* [Exercise aim] From the entries below, return only the lines starting at the one that contains "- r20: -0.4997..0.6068" and ending at the one that contains "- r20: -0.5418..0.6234", exactly as they stand.

[Items listed in a dataset]
***
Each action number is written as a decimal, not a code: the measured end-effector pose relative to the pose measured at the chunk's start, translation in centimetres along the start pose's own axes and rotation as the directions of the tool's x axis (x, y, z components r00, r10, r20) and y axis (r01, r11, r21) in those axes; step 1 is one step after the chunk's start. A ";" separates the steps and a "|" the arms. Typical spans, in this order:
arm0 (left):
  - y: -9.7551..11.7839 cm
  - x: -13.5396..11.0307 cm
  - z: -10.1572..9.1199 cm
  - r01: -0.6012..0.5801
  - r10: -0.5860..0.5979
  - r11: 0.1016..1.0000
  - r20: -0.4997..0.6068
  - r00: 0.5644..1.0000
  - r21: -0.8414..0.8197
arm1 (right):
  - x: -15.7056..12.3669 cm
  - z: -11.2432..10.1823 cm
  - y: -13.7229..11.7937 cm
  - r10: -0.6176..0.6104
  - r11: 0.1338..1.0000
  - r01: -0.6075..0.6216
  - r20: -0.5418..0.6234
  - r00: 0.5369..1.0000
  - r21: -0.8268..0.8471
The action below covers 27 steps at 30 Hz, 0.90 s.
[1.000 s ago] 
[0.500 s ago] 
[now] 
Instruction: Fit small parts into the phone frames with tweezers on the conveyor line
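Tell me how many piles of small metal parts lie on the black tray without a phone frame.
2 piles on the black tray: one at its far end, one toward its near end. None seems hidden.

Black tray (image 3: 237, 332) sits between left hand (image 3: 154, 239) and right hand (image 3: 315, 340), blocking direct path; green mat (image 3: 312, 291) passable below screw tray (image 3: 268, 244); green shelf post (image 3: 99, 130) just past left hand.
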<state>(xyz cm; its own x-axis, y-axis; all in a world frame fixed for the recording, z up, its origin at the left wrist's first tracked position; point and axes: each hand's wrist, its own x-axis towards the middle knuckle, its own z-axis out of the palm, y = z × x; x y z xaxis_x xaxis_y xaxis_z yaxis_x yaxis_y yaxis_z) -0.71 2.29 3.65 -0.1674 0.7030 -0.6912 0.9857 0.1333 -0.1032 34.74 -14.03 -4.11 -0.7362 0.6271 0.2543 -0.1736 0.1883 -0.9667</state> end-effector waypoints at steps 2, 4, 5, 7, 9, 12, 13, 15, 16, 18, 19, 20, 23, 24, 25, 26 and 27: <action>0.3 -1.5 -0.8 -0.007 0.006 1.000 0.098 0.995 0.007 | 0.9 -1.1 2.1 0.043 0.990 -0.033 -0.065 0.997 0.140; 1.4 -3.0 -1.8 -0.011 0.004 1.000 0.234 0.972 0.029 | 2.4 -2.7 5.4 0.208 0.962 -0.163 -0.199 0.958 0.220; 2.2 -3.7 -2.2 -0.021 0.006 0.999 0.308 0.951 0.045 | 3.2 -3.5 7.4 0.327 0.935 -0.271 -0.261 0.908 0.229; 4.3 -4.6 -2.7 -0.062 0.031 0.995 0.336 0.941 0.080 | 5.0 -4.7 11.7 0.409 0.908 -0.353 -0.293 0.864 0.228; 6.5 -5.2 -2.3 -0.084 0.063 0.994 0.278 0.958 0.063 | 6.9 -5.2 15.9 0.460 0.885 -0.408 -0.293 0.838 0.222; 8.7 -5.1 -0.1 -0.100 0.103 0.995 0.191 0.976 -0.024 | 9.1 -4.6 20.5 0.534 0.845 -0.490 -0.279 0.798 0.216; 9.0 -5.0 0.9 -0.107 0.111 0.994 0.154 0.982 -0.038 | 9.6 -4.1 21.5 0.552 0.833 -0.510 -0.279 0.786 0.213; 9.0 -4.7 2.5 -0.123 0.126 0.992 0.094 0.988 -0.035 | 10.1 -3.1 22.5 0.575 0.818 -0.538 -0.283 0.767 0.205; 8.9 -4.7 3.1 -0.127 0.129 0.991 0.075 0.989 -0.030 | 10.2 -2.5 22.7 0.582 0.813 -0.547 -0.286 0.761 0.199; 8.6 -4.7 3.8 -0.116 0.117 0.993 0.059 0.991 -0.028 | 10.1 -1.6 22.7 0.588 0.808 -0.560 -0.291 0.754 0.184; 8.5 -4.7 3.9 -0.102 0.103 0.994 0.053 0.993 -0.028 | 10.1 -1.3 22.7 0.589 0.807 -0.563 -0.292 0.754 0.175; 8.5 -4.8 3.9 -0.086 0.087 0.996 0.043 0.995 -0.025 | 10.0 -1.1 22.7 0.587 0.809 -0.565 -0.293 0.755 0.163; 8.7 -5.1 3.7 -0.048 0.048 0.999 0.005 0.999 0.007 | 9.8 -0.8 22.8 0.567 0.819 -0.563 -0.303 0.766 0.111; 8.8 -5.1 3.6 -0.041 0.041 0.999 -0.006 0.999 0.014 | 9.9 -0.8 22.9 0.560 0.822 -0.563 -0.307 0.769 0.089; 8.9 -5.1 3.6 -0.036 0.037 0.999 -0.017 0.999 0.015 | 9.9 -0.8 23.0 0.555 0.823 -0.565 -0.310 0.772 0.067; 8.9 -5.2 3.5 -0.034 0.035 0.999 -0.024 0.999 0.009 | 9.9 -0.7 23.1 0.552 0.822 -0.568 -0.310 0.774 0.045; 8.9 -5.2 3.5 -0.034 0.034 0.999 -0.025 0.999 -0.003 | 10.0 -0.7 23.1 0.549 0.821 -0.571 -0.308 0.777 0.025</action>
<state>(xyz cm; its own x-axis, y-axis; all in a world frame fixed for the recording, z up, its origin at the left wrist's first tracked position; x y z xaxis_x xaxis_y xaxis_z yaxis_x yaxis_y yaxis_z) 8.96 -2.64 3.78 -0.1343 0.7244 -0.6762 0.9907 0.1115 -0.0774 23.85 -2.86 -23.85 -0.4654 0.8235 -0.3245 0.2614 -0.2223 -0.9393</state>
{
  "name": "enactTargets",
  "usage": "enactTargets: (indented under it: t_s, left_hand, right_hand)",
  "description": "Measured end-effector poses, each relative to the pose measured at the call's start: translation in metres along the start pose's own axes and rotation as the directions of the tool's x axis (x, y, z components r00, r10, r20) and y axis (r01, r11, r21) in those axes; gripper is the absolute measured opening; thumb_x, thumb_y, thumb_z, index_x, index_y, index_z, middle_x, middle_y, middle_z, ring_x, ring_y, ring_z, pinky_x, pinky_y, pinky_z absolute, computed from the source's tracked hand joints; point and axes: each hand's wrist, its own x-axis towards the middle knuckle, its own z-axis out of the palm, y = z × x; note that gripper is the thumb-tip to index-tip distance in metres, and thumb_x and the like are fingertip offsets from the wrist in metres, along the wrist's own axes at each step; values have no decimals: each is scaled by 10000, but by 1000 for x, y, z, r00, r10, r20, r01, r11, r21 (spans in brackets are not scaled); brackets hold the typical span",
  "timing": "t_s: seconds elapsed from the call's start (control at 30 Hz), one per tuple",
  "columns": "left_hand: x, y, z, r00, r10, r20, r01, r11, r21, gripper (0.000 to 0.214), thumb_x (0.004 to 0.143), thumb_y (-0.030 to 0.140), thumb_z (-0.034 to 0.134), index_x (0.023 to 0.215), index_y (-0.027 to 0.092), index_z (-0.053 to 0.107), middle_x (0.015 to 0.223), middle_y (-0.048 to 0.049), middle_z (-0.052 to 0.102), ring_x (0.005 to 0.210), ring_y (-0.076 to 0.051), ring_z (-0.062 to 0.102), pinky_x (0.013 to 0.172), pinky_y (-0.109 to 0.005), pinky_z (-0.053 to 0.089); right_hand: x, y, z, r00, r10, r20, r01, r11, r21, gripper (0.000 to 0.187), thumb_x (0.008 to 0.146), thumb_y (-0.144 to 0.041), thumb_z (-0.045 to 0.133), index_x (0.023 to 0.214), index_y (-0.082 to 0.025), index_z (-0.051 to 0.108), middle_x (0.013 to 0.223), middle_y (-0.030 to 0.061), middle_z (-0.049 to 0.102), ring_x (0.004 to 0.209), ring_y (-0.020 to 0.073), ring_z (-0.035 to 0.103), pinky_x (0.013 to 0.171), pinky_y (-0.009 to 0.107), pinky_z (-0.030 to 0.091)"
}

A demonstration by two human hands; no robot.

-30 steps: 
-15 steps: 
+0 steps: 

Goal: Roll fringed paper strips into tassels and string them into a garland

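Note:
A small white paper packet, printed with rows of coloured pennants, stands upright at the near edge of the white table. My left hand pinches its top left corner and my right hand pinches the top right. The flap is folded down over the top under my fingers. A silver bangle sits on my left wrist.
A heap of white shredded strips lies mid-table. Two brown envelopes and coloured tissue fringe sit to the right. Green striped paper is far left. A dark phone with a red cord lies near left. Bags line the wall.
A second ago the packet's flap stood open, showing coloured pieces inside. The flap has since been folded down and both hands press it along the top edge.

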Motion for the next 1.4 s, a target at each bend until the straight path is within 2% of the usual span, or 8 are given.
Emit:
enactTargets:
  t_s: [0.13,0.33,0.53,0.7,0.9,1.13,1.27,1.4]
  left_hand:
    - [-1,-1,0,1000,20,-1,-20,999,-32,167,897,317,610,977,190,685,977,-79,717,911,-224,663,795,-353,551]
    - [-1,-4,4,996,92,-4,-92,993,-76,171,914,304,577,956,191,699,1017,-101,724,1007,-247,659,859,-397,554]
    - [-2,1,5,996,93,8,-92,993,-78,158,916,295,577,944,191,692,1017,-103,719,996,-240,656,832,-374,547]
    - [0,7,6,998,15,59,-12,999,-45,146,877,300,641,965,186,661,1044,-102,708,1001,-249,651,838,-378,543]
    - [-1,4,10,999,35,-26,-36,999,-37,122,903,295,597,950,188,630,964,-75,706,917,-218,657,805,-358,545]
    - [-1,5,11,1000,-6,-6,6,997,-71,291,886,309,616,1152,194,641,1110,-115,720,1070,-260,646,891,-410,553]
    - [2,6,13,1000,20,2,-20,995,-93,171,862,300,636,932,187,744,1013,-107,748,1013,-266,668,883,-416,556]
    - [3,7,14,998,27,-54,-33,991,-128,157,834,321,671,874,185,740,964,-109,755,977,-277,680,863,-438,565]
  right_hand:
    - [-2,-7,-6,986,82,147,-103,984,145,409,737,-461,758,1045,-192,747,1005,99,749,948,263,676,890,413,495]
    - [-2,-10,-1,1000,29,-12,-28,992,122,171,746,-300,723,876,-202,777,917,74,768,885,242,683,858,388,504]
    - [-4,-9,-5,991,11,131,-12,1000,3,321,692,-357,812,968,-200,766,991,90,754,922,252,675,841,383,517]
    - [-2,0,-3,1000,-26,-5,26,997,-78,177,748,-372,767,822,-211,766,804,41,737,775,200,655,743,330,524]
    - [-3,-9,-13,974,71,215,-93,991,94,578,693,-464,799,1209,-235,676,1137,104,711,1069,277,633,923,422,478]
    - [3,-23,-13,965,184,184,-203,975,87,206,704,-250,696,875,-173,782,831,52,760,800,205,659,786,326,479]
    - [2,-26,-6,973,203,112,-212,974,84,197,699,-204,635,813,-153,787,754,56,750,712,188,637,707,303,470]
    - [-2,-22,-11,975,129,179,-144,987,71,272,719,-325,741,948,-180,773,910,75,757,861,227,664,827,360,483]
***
* [Exercise solution]
  - r20: -0.4997..0.6068
  - r00: 0.5644..1.0000
  - r21: -0.8414..0.8197
arm1 (right):
  - x: -15.7056..12.3669 cm
  - z: -11.2432..10.1823 cm
  - y: -13.7229..11.7937 cm
  - r10: -0.6176..0.6104
  - r11: 0.1338..1.0000
  - r01: -0.6075..0.6216
  - r20: -0.5418..0.6234

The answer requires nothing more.